Exercise details ->
Identify all lines below that hold "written" and collect them.

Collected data

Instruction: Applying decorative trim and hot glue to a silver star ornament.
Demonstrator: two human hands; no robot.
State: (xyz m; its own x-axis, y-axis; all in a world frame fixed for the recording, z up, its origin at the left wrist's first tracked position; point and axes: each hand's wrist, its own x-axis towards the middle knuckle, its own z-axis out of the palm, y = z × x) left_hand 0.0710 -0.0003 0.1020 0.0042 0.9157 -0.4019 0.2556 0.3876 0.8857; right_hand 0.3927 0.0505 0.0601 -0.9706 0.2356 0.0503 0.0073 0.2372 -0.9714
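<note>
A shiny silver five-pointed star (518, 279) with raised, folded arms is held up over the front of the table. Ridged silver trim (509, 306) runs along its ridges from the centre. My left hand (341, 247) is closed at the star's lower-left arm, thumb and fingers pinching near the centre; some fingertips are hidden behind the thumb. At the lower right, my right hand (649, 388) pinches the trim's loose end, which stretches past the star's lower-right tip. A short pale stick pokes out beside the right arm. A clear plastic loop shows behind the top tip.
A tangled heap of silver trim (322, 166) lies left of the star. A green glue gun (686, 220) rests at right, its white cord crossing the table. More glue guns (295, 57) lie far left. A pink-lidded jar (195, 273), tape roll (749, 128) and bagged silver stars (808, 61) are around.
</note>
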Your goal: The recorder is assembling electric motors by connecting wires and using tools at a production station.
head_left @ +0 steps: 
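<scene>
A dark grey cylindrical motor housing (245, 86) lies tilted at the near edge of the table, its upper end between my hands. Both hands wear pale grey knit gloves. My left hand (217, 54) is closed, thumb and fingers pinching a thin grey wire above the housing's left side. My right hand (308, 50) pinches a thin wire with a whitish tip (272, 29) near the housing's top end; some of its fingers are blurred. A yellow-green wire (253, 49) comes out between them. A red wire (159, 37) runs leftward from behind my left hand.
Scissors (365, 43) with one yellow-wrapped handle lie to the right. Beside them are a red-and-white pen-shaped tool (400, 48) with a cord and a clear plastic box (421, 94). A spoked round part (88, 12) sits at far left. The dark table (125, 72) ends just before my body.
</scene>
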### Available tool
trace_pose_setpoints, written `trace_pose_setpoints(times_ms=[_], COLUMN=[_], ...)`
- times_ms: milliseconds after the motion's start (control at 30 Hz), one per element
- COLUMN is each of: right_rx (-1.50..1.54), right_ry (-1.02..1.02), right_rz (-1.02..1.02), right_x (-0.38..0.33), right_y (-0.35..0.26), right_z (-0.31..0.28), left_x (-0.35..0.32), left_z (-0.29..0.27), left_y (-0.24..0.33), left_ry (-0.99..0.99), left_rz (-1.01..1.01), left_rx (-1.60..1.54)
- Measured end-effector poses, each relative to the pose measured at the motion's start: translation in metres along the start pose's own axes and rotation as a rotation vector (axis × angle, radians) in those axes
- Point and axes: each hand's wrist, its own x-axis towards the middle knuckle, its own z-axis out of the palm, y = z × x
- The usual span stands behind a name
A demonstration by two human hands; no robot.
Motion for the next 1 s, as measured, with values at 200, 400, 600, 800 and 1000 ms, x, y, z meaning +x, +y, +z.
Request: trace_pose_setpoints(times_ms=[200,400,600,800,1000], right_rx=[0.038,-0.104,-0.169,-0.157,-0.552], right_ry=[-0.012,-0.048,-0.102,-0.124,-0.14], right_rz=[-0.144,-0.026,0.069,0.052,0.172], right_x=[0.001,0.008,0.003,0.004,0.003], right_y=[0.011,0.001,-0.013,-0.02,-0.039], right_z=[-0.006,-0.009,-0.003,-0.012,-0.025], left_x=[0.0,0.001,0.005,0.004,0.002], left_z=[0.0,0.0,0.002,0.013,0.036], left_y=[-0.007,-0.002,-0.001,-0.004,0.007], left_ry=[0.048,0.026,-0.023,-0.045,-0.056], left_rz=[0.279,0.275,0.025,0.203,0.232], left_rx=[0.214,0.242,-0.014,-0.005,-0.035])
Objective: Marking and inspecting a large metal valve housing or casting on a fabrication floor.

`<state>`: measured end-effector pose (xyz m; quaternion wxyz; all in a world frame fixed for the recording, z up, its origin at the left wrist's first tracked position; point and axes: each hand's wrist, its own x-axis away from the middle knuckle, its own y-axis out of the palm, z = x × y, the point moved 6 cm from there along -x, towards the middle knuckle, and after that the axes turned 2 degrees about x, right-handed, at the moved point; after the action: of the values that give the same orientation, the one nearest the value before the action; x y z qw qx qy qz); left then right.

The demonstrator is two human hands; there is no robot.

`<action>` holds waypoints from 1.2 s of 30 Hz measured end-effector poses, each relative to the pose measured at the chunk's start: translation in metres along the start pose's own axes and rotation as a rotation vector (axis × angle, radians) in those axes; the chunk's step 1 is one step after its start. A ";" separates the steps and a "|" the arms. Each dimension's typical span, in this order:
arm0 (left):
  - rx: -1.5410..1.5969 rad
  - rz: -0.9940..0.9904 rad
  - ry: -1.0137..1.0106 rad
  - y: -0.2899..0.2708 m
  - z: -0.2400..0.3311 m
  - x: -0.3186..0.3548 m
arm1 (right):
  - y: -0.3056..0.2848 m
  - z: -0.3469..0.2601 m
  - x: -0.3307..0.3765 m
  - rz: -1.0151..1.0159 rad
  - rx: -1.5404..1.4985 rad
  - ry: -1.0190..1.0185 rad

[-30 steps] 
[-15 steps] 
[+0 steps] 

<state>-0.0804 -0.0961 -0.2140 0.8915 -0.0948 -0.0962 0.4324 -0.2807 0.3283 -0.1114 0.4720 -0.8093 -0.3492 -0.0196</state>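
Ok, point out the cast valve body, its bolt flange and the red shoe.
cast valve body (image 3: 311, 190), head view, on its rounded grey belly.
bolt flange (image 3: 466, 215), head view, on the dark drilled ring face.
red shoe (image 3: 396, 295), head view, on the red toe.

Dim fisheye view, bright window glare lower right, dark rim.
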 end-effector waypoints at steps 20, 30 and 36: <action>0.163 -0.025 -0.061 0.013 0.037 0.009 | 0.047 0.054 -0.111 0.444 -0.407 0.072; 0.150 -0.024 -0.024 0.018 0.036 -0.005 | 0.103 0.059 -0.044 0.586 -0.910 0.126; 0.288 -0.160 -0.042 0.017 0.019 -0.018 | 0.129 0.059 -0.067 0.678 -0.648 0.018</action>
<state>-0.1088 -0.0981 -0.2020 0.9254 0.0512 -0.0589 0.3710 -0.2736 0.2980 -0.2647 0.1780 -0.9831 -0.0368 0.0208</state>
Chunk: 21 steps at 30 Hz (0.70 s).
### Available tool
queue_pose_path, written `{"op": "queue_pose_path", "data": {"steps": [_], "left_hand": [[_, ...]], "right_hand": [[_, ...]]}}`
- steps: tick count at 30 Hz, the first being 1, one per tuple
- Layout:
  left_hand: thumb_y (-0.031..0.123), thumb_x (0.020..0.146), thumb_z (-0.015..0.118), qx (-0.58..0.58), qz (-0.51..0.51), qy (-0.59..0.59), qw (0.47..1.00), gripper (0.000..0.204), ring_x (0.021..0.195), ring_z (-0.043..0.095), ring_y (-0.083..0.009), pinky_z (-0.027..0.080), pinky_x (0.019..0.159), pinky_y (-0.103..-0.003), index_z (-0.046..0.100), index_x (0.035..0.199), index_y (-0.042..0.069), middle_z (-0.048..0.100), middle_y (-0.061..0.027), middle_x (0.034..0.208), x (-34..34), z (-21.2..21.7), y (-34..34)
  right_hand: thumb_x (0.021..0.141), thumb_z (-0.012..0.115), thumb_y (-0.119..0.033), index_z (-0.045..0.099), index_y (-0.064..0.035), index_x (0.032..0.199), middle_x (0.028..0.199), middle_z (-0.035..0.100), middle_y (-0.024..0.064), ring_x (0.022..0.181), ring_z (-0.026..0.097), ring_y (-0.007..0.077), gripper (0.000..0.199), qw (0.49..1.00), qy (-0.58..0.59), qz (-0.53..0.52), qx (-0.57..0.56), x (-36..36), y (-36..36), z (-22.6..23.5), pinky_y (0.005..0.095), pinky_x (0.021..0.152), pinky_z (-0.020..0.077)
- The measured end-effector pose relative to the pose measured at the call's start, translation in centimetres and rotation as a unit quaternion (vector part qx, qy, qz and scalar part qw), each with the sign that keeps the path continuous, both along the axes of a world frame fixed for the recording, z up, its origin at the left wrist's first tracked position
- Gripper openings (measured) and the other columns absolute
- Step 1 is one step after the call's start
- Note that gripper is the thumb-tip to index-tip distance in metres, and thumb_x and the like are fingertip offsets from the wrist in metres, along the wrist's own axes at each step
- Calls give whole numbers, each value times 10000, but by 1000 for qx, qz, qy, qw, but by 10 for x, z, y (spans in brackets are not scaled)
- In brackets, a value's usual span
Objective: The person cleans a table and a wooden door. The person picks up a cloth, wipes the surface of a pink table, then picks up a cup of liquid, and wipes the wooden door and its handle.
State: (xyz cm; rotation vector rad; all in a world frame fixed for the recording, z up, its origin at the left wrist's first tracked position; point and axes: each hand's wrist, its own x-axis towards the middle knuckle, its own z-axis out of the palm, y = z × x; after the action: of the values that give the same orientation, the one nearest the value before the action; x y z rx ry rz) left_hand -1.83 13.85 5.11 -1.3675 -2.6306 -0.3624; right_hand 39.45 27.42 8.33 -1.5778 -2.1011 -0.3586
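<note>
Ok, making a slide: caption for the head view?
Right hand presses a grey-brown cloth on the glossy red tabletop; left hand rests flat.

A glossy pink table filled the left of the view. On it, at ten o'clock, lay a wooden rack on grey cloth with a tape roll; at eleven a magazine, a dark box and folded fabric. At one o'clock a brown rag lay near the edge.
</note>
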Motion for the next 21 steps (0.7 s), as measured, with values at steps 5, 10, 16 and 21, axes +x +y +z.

Output of the exercise ->
trace_pose_setpoints, written `trace_pose_setpoints(times_ms=[_], COLUMN=[_], ...)`
queue_pose_path, written `{"op": "queue_pose_path", "data": {"steps": [_], "left_hand": [[_, ...]], "right_hand": [[_, ...]]}}`

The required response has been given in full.